Notons que le détroit d’Ormuz qui garde la sortie du golfe arabopersique a pour nom une déformation d’Ahura Mazda (Horamazd puis Ormuz).
En ce qui concerne les rapports du mazdéisme et du christianisme, ils sont difficiles à cerner, car ils ont été souvent indirects. Les deux religions ont en commun la croyance en un salut, individuel et communautaire, ainsi qu’en la résurrection des morts, ou tout au moins des justes.
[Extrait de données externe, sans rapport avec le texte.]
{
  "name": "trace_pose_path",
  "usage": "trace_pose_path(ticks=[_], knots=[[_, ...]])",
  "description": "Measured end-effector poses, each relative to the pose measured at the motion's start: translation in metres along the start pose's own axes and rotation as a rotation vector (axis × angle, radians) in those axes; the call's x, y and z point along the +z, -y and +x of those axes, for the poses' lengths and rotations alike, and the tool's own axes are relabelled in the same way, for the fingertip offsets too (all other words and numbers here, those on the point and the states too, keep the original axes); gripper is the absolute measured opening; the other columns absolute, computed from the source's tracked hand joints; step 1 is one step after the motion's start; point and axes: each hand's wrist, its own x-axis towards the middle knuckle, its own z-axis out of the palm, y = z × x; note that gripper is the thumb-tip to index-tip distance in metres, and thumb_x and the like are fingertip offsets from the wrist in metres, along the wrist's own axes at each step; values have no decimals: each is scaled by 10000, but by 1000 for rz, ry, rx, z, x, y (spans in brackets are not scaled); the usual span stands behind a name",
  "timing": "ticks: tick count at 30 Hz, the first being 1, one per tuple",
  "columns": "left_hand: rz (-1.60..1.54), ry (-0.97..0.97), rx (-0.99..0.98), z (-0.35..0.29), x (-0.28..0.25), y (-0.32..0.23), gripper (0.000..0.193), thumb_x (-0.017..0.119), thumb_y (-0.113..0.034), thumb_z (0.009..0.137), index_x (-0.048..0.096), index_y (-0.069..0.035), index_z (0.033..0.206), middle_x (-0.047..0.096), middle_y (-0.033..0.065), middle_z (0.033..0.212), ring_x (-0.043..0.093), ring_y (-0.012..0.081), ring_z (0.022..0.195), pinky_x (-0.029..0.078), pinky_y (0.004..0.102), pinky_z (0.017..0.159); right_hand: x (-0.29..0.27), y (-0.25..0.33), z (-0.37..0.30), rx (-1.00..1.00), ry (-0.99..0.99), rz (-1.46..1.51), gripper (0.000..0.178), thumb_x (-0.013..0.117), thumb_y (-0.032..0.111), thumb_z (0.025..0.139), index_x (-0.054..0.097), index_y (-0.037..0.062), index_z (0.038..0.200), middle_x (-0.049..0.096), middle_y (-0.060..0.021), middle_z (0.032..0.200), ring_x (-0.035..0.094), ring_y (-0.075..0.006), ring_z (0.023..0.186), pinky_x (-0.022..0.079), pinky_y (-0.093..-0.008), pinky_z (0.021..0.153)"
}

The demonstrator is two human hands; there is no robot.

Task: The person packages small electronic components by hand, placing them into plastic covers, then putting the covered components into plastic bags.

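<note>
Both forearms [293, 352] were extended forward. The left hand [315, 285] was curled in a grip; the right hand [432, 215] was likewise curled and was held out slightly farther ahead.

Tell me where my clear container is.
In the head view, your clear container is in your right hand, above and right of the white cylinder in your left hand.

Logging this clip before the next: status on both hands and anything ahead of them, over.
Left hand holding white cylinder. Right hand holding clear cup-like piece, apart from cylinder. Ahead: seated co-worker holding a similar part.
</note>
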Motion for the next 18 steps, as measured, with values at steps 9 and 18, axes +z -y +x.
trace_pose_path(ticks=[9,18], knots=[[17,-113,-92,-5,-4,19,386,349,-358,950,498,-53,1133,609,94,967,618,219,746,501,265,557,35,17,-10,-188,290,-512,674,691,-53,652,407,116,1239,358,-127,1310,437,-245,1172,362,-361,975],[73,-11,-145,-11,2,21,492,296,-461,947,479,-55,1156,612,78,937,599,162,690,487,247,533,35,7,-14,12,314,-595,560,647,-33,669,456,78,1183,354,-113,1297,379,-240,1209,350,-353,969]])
Rappelons enfin que le vieux dualisme perse entre le Bien et le Mal a resurgi au IIIe siècle de notre ère dans le mouvement manichéen qui menaça gravement l’Eglise. Cette véritable nouvelle religion fût présentée par son fondateur, un Perse nommé Mani ou Manès, comme
l’accomplissement et la synthèse du bouddhisme, du christianisme et du zoroastrisme. Son succès s’est poursuivi jusqu’au Moyen Age puisqu’il n’est pas étranger au mouvement cathare1, éliminé en 1244 par la croisade contre les Albigeois et la destruction de Montségur.